Exercise requirements: Go to the line containing "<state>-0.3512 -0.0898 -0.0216" in the records below and print it and every following line exactly, on through the line containing "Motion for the", then stop.

[Start of section]

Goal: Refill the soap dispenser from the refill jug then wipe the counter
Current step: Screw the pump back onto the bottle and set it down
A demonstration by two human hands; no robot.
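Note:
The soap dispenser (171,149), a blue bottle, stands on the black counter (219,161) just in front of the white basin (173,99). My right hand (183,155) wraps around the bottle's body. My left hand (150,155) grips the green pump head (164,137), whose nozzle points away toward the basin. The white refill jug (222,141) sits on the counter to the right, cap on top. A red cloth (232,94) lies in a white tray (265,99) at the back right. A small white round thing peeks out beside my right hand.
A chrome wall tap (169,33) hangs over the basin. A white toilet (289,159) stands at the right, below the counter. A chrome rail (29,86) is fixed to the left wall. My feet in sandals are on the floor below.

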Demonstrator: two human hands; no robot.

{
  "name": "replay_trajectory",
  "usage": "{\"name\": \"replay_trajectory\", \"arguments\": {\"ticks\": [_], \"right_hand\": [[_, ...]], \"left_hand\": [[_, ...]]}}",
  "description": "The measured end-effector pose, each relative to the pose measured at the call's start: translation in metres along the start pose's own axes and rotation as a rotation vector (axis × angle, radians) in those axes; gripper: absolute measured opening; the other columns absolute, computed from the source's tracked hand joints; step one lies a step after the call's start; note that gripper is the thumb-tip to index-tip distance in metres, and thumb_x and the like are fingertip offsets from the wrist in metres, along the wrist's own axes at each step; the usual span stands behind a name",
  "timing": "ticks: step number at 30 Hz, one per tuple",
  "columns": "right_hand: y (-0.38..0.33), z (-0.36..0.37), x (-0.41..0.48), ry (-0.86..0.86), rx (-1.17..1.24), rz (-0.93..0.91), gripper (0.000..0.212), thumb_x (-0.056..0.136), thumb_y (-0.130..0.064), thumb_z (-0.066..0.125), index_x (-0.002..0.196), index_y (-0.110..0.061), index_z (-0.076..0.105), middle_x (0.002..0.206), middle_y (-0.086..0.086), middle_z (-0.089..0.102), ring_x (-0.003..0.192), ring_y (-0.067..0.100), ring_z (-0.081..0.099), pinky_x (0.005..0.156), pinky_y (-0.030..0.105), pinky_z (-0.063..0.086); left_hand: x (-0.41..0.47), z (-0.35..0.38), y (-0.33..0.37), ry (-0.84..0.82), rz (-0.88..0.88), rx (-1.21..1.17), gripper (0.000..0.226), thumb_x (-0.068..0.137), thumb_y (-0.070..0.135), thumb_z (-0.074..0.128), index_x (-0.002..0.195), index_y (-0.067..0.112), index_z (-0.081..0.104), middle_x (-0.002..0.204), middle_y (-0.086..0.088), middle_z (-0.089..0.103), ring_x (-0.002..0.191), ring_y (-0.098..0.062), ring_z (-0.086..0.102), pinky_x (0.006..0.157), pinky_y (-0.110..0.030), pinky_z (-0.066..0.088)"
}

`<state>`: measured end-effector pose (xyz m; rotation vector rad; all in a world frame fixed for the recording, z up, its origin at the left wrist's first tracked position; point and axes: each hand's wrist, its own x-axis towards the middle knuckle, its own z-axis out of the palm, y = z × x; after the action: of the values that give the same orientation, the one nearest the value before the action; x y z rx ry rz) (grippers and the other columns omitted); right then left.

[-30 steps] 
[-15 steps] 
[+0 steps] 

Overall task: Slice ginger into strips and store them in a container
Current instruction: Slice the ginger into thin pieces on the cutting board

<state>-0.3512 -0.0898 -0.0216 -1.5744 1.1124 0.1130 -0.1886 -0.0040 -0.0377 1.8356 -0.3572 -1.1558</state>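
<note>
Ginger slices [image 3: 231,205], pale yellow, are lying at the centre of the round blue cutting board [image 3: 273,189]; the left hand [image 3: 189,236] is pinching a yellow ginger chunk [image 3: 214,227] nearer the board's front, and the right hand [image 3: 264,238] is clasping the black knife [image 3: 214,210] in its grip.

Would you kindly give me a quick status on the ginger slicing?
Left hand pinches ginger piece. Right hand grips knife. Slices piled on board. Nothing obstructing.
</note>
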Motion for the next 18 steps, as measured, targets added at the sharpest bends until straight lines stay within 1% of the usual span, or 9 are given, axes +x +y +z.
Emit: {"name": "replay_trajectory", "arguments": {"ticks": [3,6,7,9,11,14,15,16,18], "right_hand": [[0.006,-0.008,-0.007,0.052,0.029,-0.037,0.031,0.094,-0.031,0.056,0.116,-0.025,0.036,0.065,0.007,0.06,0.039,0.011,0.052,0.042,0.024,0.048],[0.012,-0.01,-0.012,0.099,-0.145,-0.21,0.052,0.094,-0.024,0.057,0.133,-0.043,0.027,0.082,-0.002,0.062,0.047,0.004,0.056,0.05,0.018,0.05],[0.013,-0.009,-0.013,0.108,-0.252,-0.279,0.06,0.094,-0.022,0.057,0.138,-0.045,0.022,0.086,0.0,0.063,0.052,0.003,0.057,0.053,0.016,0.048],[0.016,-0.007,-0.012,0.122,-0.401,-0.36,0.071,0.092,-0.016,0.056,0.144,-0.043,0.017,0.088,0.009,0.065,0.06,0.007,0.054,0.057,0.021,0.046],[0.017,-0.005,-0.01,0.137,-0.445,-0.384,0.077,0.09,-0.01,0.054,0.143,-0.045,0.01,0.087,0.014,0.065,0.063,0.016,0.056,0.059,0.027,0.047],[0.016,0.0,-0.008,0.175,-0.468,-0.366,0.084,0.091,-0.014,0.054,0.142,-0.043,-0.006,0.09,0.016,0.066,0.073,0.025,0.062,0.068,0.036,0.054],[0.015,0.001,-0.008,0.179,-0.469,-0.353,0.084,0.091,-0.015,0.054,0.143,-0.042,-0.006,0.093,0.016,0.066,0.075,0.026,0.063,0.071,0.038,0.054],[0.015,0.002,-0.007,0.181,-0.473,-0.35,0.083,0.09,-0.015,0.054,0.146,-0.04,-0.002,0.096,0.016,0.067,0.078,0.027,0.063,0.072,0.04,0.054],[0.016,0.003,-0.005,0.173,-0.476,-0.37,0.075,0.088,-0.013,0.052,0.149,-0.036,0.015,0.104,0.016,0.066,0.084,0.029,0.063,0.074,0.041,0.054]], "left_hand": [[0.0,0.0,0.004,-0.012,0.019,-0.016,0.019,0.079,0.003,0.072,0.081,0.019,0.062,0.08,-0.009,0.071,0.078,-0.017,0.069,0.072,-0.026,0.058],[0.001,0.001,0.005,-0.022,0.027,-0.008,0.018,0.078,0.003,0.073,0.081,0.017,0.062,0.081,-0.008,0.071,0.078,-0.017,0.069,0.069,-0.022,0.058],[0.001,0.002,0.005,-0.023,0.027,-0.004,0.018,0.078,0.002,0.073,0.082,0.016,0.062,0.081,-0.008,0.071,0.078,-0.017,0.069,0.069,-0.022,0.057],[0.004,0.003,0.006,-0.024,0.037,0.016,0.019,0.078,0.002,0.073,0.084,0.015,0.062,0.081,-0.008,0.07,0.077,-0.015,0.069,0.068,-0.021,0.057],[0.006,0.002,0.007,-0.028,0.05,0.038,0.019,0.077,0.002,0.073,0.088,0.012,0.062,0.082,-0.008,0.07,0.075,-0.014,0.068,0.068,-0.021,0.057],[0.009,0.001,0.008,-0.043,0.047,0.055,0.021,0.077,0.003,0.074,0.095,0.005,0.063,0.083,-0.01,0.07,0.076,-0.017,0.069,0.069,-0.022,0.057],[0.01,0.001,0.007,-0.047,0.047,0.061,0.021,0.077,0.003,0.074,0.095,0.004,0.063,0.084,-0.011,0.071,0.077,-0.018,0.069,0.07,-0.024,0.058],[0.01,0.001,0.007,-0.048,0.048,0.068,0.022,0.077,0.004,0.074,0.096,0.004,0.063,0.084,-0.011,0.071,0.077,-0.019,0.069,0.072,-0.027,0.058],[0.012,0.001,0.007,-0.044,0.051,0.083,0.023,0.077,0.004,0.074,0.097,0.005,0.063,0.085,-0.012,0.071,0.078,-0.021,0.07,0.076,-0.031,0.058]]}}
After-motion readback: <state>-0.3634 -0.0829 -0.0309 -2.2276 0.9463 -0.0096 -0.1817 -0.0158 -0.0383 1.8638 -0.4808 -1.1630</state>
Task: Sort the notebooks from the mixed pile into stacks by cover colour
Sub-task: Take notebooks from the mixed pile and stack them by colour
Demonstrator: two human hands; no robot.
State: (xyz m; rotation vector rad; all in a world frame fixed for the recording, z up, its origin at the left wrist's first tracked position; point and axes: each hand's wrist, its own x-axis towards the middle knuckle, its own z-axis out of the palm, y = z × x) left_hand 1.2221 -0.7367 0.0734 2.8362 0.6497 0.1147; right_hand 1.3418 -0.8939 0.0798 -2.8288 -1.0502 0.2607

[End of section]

Written answer:
<state>-0.3512 -0.0898 -0.0216 -1.5744 1.1124 0.1130 -0.1886 -0.0040 -0.0377 1.8356 -0.3572 -1.1558</state>
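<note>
Ginger slices [image 3: 231,205], pale yellow, are lying at the centre of the round blue cutting board [image 3: 273,189]; the left hand [image 3: 189,236] is pinching a yellow ginger chunk [image 3: 214,227] nearer the board's front, and the right hand [image 3: 264,238] is clasping the black knife [image 3: 214,210] in its grip.

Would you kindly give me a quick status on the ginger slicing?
Left hand pinches ginger piece. Right hand grips knife. Slices piled on board. Nothing obstructing.
</note>
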Motion for the next 18 steps, as measured, targets added at the sharpest bends until straight lines stay within 1% of the usual span, or 9 are given, axes +x +y +z.

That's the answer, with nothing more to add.